*MATERIAL TO PROCESS*:
───
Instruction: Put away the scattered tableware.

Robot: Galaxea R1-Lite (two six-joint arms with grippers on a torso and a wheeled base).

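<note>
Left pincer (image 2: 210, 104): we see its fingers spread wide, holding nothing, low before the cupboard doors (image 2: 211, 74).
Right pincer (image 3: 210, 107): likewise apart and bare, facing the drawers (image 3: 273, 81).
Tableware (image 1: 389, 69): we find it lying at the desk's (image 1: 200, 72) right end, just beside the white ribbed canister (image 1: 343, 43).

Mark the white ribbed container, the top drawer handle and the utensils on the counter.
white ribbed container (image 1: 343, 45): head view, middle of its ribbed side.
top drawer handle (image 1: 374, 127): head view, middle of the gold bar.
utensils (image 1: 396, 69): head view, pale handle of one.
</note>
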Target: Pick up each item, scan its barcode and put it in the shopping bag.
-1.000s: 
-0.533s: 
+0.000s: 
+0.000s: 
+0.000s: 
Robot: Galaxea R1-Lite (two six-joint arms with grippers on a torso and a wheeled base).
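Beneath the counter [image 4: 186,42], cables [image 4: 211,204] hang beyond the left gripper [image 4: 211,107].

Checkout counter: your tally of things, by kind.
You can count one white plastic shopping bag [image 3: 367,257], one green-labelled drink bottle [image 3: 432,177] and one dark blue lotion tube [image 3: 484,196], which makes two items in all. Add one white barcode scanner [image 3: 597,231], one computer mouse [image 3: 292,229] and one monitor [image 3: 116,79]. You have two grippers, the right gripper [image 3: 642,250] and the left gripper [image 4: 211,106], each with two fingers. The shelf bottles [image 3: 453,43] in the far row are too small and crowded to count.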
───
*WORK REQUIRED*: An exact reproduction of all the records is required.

*TASK ANSWER*:
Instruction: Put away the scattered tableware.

Robot: Galaxea R1-Lite (two six-joint arms with grippers on a torso and a wheeled base).

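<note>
Left pincer (image 2: 210, 104): we see its fingers spread wide, holding nothing, low before the cupboard doors (image 2: 211, 74).
Right pincer (image 3: 210, 107): likewise apart and bare, facing the drawers (image 3: 273, 81).
Tableware (image 1: 389, 69): we find it lying at the desk's (image 1: 200, 72) right end, just beside the white ribbed canister (image 1: 343, 43).

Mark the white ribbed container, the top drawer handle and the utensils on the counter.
white ribbed container (image 1: 343, 45): head view, middle of its ribbed side.
top drawer handle (image 1: 374, 127): head view, middle of the gold bar.
utensils (image 1: 396, 69): head view, pale handle of one.
</note>
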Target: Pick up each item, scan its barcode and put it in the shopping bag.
-1.000s: 
-0.533s: 
+0.000s: 
+0.000s: 
+0.000s: 
Robot: Galaxea R1-Lite (two six-joint arms with grippers on a torso and a wheeled base).
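Beneath the counter [image 4: 186,42], cables [image 4: 211,204] hang beyond the left gripper [image 4: 211,107].

Checkout counter: your tally of things, by kind.
You can count one white plastic shopping bag [image 3: 367,257], one green-labelled drink bottle [image 3: 432,177] and one dark blue lotion tube [image 3: 484,196], which makes two items in all. Add one white barcode scanner [image 3: 597,231], one computer mouse [image 3: 292,229] and one monitor [image 3: 116,79]. You have two grippers, the right gripper [image 3: 642,250] and the left gripper [image 4: 211,106], each with two fingers. The shelf bottles [image 3: 453,43] in the far row are too small and crowded to count.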

This exercise requires no additional output.